那位卓景还留在h市康复治疗,小舅将周是安从头至尾为卓家花费的钱悉数全补还了给他。
至于这段时间,周是安替小舅张罗的生意人脉,金钱暂时估算不清。
小舅那天在电话里与周是安客套的话,周总这番的体恤,代理商们个个竖大拇哥!
谢礼宾出院回s城后,有认真问过言晏,是不是和周先生私下来往过。
言晏避重就轻,说只是一场音乐会上偶然碰见的,周是安送她回家,路上言晏才得知了谢礼宾的事。

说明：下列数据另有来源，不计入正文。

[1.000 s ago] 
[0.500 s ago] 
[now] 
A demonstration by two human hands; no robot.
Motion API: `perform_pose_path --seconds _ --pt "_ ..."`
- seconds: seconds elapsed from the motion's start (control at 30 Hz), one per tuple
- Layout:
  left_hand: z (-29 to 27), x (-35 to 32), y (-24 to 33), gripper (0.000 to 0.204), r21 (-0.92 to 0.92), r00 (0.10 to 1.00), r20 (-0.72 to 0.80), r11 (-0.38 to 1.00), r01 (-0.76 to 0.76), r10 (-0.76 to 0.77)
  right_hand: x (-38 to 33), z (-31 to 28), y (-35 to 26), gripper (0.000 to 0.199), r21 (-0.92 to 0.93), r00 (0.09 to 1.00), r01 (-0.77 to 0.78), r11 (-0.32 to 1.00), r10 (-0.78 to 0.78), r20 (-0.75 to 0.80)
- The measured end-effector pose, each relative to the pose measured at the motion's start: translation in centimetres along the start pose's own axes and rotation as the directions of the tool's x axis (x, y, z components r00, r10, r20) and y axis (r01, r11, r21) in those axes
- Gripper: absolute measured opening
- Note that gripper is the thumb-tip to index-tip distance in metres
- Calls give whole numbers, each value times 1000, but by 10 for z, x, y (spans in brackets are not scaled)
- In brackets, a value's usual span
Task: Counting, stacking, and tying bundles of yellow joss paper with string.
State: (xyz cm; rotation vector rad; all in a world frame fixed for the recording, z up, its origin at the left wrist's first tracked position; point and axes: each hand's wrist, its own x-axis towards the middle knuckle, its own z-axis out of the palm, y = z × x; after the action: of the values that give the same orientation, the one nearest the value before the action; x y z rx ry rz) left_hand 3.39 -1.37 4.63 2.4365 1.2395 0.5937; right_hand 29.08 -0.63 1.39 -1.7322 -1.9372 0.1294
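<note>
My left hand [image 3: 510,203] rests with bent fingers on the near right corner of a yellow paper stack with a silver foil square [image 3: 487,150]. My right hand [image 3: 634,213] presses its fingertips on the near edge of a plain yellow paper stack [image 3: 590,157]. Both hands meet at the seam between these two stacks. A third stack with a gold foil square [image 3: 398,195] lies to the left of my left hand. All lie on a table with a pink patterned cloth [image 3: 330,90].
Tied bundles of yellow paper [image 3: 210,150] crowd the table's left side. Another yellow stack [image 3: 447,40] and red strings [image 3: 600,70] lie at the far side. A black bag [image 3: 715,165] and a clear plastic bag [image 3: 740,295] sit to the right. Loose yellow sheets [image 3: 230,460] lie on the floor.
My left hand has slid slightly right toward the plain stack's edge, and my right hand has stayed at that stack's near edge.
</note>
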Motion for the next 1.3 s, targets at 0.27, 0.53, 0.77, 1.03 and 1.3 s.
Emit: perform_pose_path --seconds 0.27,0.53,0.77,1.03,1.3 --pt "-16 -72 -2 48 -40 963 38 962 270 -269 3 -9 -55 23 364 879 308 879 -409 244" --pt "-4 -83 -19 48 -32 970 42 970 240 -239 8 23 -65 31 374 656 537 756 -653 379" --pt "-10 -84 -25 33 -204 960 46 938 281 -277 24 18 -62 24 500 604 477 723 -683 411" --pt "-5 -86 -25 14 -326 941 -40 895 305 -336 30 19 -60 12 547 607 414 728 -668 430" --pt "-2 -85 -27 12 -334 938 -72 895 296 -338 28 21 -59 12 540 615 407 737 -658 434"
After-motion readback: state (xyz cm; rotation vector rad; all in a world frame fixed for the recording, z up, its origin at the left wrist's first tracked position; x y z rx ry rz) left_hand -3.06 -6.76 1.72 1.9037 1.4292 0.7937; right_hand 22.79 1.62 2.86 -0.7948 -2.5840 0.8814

“不信,你可以去问你们老板!”言晏撂下一句话之后,就再也没过问过周是安的事了。
如今两个月过去,不期然地被重提一个人的名字,言晏或多或少的不适感。
有种不经意与不经事的较量,之后,始终事与愿违的落幕感。
蒋文煜的问题,言晏就当自己耳背,不想回答。
“言晏,我有件事,想跟你说!”
“嗯?”
他先放过了她上一个问题,一本正经,脸上有鲜少的严肃之情。
“喂……”
“喂……”
“喊你呢,小婶婶!”
言晏一身汗还黏糊着,肘弯、膝弯里也不爽快,她精疲力尽放松心防着,欲听蒋文煜到嘴边的话,没成想球馆里遇到熟人了。
那人前两声还只是没礼貌地招呼她,唤她注意。
言晏不知道是喊她。
第三声,那人索性喊重点了。
与此同时,言晏见一只羽毛球飞擦到她眼前,落在她腿上。
她顺着抛物线看过去,只见一身黑色运动短衫短裤的男孩甩着把羽毛球拍走过来,很不像样,痞痞地将拍子网格拍在了言晏头上。
不轻不重。
言晏蹙眉,仰头怒目怼来人。
“我喊你三遍了!”来人贼喊抓贼般的委屈。
言晏要是没记错的话,他上次自我介绍,叫,周晨曦?
“小婶婶,这么巧,来打球?”少年郎个头还真不小,目测眼下就直逼180。
“我姓言,不叫小婶婶。”
周晨曦收回自己的球拍,居高临下地瞥一眼言晏和她身边的蒋文煜。
不明所以,但也一脸狐狸般的慧黠。
“你和我小叔分手了?”周晨曦蹲着身,眯眼问言晏。
“我和你叔叔,只是普通朋友。”
“额,这话听起来婊里婊气的哦。”
言晏气得噎语。
周晨曦歪头挑眉,倨傲地,仿佛在反问,难道不是?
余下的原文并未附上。